Алексей Иванович не так давно сам, подобно этим молодым людям, слушал лекции, составлял рефераты, доклады и достойное публикации в «Юридическом вестнике» кандидатское рассуждение; вот так же, продолжая полемику, провожал профессоров до их кабинетов. Золотое было время!
Алексей Иванович, всегда любивший учебу и хорошую книгу, поймал себя на мысли, что с удовольствием вернулся бы к изучению римского права, праматери юридической науки. «Основа аргумента», понятие «презумпции»; «презумпция естественная», или человеческая; «презумпция юридическая», или опровержимая; присяга на решение и присяга на верность; исключение из правила есть само правило — эти категории римского права звучали, как музыка. Постулированные более двух тысяч лет назад, эти достижения лучших умов человечества и поныне сохраняли свою интеллектуальную глубину и совершенство формы.
Шумилов спросил у первого попавшегося студента, где можно найти Петра Спешнева, на что получил незамедлительный ответ: «Да вот же он стоит!». В голосе говорившего было столько неподдельного удивления, что Шумилову впору было самому поразиться — как же это можно не знать Петра Спешнева! Посмотрев туда, куда кивком указал говоривший, Шумилов понял причину столь выразительной реакции. Спешнев являл собой колоритную персону, одну из тех, которые невозможно было забыть, увидев хоть раз. Это был статный красавец, в каждой черточке которого чувствовалась порода, как у чистокровного жеребца. Он выгодно выделялся на фоне товарищей и высоким ростом, и статью, и тем особенным шиком, которым может одарить своих наследников лишь потомственная аристократия.

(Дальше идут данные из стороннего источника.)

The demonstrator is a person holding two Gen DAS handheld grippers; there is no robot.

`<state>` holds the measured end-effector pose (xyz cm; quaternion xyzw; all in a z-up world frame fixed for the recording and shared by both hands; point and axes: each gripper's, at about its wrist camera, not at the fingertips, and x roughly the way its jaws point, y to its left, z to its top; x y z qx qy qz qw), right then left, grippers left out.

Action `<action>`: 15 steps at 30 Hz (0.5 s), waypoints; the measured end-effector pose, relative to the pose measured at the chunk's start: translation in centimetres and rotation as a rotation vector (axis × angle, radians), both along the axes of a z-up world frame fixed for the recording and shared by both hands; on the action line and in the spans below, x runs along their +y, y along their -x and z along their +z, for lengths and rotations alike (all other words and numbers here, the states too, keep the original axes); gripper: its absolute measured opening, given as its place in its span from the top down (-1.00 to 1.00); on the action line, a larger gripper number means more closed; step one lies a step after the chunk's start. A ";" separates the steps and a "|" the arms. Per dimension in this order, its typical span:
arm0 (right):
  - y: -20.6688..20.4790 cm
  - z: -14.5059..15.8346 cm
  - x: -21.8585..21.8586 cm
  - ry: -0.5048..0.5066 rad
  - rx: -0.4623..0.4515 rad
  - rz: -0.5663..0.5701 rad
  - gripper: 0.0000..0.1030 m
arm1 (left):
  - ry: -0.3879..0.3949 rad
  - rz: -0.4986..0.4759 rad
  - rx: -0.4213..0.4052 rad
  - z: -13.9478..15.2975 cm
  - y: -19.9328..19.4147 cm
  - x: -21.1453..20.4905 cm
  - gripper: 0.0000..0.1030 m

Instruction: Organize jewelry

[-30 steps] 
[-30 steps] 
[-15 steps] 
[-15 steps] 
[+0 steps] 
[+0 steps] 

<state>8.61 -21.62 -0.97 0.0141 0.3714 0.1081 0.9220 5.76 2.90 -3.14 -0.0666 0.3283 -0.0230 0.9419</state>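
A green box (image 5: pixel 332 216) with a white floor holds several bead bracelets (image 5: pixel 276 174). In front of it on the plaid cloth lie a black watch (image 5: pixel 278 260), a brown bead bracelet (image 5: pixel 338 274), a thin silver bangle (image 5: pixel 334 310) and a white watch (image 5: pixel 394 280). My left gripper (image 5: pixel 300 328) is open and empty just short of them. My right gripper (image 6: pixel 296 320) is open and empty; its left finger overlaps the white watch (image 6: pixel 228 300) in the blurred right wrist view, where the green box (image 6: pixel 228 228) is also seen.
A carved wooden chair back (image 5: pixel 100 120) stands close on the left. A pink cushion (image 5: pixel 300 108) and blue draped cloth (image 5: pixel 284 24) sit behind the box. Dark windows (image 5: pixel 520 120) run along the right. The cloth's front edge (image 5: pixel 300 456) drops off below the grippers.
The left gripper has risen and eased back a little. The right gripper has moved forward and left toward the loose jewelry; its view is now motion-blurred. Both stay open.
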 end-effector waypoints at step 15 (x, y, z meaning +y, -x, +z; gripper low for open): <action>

Спешнев разговаривал с малорослым прыщавым студентом, но, почувствовав на себе взгляд Шумилова, замолк и дождался, пока Алексей Иванович приблизился. Спешнев выглядел одновременно и равнодушным, и высокомерным — тоже, своего рода, наследственная манера держаться, присущая большим барчукам. Даже если бы он сел в лужу, в прямом значении этого выражения, его лицо навряд ли потеряло специфическое барственное выражение.
Подойдя к Спешневу вплотную, Шумилов представился и попросил уделить время для разговора.
— Извольте, я готов, — обернувшись к товарищу, Спешнев завершил прерванный разговор. — Я буду ждать, не забудь заехать за Александровыми. В половине восьмого!.. Я к вашим услугам, — он внимательно посмотрел на Алексея Ивановича.
— Скажите, Петр… — Шумилов вопросительно взглянул на Спешнева.
— Просто Петр, можно без церемоний.
— Скажите, вы хорошо знали Николая?
— Ну, формально были знакомы давно, но тесно общаться стали только в университете. Давайте пройдемся, — предложил Спешнев.
Они медленно двинулись по просторному коридору, а затем свернули в другой, более короткий, но с такими же высокими сводчатыми белеными потолками. Здесь было почти пусто и значительно тише. Собеседники уселись на длинную скамейку перед окном.
— Как вы считаете, у Николая Прознанского был широкий круг общения?
— Пожалуй, нет. Знакомых, конечно, было много, но тесно общался он лишь с несколькими людьми. Таковых было человек пять-шесть. Приятели по гимназии, но в основном по университету. Он был достаточно замкнут.
— Вы их знали?
— Да, практически всех.
— Можете составить список? — Алексей Иванович вынул из портфеля и протянул Спешневу лист бумаги. Тот, задумавшись на секунду, подложил под листок объемистый том учебника, извлек из своего портфеля чернильницу-непроливайку и начал быстро писать. Получился столбик из шести имен. Задумавшись на секунду, Спешнев дописал в нижней строке еще одно имя.